* **TASK TO CARRY OUT**:
Filter the records below down to lines containing "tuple".

* **PROVIDED ENTRIES**:
━━━━━━━━━━━━━━━━━━━━

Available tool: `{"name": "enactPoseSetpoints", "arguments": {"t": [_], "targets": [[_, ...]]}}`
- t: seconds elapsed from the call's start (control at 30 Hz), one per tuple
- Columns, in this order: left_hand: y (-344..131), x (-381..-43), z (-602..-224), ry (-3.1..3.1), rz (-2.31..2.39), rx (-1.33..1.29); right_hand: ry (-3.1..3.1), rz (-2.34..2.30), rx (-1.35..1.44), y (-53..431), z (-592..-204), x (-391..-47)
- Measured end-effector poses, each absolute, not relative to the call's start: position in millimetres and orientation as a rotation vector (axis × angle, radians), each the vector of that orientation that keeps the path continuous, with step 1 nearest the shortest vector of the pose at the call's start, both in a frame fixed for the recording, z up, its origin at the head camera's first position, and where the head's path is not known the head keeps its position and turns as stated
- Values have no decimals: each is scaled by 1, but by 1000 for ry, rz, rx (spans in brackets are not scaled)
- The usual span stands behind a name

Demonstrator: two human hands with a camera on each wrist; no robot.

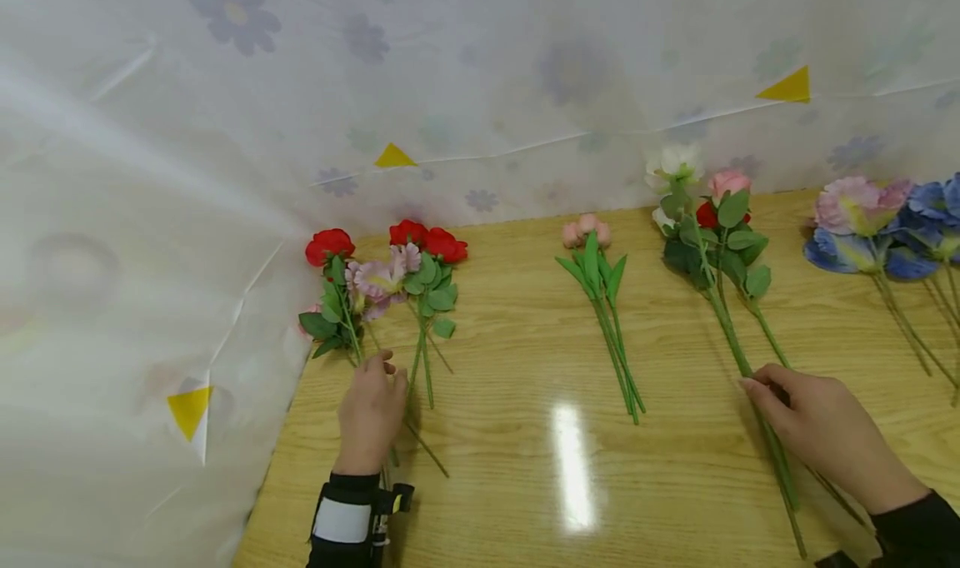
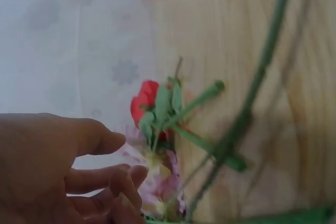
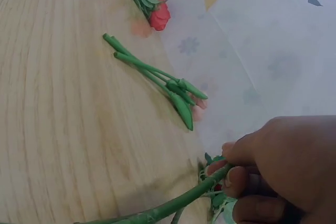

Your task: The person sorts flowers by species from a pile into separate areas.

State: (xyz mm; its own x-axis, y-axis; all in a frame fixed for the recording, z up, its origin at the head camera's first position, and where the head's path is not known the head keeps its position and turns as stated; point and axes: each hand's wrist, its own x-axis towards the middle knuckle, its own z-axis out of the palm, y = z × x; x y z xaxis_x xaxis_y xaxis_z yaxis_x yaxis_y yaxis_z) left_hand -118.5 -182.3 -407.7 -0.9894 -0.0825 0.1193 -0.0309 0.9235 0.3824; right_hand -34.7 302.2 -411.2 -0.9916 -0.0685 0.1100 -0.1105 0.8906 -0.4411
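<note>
My right hand (image 1: 817, 426) pinches a thick green stem between thumb and fingers. White roses (image 1: 673, 166) top the bunch there, beside a pink rose (image 1: 729, 185) and a red bloom. In the right wrist view the gripped stem (image 3: 178, 203) runs out to the lower left. On the left, my left hand (image 1: 372, 410) hovers over flower stems with loosely bent fingers. Nothing sits between its thumb and fingers in the left wrist view. Around it lie red roses (image 1: 444, 245) and a pinkish-purple flower (image 1: 378, 278), with another red rose (image 1: 328, 246) at the far left.
Pink tulips (image 1: 588, 233) lie between the two hands. Pink-and-blue flowers (image 1: 855, 218) lie at the right. A pale flowered sheet (image 1: 487, 85) with yellow triangles borders the back and left of the wooden table (image 1: 510, 368).
</note>
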Motion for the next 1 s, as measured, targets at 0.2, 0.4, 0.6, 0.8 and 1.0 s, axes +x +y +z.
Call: {"name": "enactPoseSetpoints", "arguments": {"t": [0.2,0.4,0.6,0.8,1.0], "targets": [[-197,-118,-418,-2977,-391,224,-3008,602,52,309,-426,-36],[-203,-119,-423,-3013,-300,246,-3122,622,-55,315,-429,-37],[-205,-123,-423,-3061,-242,363,-3224,714,-211,321,-427,-37],[-211,-124,-425,-3076,-187,410,-3180,697,-215,324,-427,-35],[-221,-120,-422,-3106,-228,549,-3161,698,-216,324,-428,-33]]}}
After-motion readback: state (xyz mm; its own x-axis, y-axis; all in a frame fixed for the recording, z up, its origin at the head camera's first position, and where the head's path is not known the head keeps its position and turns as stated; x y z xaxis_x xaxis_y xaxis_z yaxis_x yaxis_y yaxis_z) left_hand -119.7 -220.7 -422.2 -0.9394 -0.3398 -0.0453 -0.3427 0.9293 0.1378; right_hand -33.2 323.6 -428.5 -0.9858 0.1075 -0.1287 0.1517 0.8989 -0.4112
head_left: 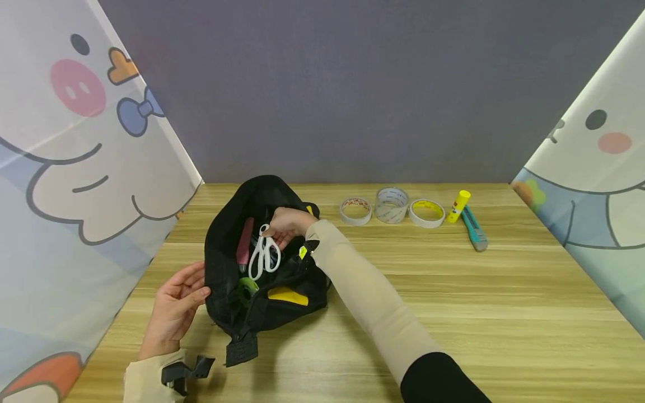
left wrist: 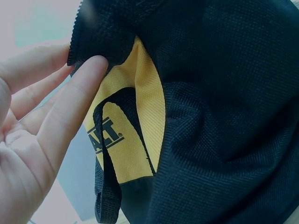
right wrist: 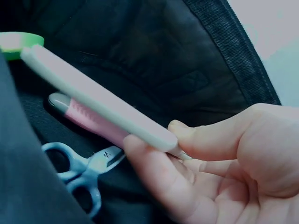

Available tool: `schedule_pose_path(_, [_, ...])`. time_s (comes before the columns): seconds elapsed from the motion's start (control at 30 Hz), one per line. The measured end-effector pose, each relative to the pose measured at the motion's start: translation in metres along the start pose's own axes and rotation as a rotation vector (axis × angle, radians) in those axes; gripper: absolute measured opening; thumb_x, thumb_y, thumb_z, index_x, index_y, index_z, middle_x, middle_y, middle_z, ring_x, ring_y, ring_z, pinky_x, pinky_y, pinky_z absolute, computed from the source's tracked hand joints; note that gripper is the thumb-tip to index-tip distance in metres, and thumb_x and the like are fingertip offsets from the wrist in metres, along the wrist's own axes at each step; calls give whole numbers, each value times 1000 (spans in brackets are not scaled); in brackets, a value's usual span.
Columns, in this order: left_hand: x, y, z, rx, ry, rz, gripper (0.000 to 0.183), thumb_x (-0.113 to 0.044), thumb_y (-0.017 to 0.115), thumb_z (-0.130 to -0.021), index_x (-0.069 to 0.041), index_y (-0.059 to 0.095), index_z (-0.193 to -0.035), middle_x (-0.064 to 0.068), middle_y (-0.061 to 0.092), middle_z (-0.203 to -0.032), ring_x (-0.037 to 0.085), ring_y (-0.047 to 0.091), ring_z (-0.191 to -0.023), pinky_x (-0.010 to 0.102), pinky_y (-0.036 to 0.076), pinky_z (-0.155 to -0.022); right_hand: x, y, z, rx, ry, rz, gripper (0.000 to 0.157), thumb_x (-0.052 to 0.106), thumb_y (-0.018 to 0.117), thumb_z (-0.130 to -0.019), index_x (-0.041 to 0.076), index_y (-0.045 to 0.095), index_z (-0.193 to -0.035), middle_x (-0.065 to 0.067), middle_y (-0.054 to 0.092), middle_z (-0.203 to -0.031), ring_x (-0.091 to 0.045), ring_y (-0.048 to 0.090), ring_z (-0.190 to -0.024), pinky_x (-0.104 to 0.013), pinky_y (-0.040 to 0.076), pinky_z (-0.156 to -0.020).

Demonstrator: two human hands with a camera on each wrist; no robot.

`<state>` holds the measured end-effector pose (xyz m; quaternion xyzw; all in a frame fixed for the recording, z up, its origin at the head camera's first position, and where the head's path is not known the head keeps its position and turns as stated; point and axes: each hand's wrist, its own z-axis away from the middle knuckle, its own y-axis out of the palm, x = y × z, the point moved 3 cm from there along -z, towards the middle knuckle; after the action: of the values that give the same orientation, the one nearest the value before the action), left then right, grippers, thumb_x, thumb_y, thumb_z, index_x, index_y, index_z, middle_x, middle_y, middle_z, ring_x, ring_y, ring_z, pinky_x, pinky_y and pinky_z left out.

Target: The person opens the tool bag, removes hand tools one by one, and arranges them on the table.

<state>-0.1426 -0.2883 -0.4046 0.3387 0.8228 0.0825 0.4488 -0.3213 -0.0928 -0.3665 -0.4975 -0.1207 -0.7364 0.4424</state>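
Observation:
A black cloth tool bag (head_left: pixel 216 263) with yellow patches stands open on the table. At its left rim, my left hand (head_left: pixel 176 305) pinches the fabric between thumb and fingers; the zipper edge shows in the left wrist view. Inside the bag, my right hand (head_left: pixel 288 224) holds a pair of white scissors (right wrist: pixel 103 98) near the blades, handles pointing away from the fingers. Beneath them lie a pink utility knife (head_left: pixel 245 243) and light blue scissors (right wrist: pixel 86 168). A green tape roll (head_left: pixel 247 285) rests toward the bag's front end. The white blades are mostly hidden by my fingers.
Along the table's back edge stand a white tape roll (head_left: pixel 355 220), a clear tape roll (head_left: pixel 392 214), another white roll with a yellow core (head_left: pixel 427 223), a yellow glue stick (head_left: pixel 458 206) and a teal utility knife (head_left: pixel 473 226). A grey panel (head_left: pixel 353 95) rises behind.

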Motion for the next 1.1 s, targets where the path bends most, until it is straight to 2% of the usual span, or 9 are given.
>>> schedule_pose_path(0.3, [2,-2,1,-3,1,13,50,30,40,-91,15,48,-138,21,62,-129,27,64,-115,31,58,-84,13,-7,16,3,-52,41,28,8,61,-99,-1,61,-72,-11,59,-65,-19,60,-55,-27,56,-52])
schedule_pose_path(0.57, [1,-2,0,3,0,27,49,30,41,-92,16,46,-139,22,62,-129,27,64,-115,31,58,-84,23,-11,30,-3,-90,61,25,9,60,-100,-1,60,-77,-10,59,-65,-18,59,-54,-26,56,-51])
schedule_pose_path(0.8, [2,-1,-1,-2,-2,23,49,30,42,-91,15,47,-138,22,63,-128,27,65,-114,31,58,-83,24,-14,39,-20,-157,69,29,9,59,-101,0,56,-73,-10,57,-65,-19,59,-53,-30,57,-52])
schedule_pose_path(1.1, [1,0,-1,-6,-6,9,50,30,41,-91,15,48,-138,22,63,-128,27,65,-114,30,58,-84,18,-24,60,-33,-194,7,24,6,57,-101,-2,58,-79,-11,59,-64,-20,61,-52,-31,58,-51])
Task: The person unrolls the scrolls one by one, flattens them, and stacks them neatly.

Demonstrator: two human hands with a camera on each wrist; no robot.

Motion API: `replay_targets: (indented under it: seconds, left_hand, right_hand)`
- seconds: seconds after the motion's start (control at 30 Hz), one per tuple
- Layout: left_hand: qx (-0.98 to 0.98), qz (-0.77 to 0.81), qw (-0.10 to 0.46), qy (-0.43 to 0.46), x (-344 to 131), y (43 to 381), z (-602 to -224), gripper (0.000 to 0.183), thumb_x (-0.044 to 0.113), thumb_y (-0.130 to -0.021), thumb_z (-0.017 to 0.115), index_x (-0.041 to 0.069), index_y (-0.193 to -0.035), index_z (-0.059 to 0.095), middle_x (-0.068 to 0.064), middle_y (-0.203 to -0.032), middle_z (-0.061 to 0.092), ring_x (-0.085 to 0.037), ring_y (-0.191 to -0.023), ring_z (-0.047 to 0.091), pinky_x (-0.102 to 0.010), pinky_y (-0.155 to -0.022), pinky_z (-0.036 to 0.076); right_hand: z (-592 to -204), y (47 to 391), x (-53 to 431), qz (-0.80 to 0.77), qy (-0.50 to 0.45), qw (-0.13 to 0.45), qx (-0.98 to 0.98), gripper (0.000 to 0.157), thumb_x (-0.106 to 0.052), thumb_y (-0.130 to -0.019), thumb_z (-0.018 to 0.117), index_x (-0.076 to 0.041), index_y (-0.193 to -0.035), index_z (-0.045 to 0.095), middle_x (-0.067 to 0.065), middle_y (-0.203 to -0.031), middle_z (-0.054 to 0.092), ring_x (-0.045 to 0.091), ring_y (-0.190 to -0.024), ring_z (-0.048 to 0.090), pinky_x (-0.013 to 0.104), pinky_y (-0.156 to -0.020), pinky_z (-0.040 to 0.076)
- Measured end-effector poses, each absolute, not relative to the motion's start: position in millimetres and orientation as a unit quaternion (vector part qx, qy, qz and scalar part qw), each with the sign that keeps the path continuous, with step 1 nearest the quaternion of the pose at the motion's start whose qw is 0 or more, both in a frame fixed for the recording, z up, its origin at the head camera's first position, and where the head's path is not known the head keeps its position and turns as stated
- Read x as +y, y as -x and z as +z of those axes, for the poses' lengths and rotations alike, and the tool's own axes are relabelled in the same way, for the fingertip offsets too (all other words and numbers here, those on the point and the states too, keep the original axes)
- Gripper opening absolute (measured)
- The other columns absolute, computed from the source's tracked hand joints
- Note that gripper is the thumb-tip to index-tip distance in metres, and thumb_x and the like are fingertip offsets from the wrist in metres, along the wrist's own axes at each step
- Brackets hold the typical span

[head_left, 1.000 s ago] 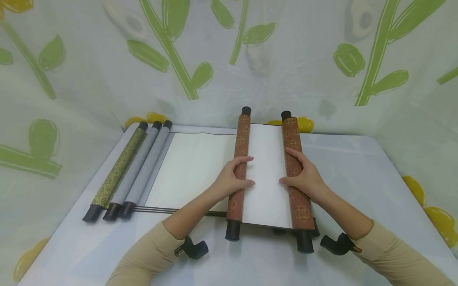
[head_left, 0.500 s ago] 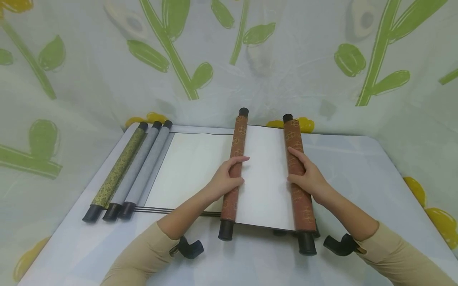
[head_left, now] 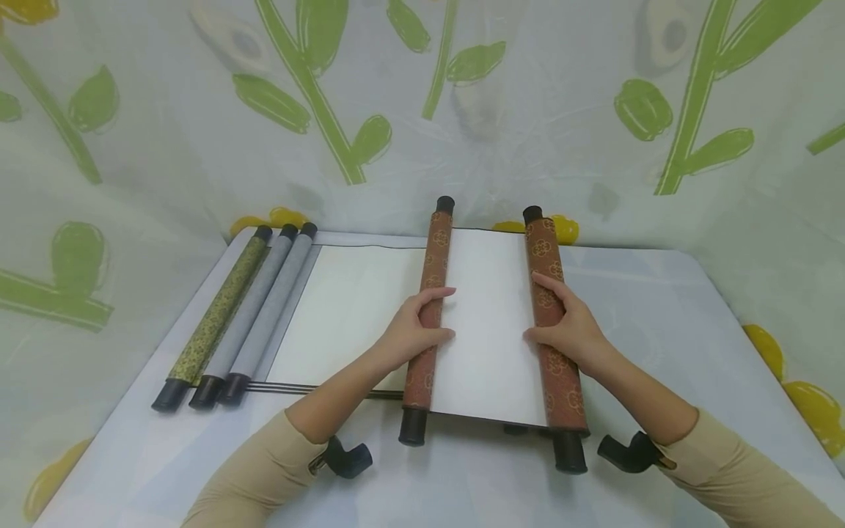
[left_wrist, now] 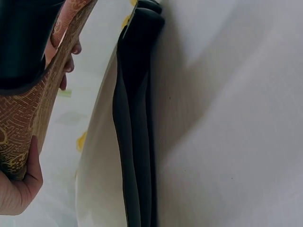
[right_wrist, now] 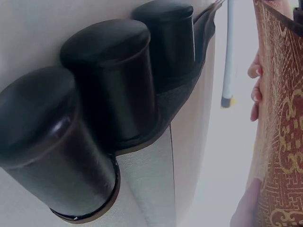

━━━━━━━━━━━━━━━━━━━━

* **ANSWER FOR THE TASK**:
- t: seconds elapsed from the call's start (control at 30 Hz), one per tuple
- seconds: seconds after the motion's start (control at 30 Hz), one per tuple

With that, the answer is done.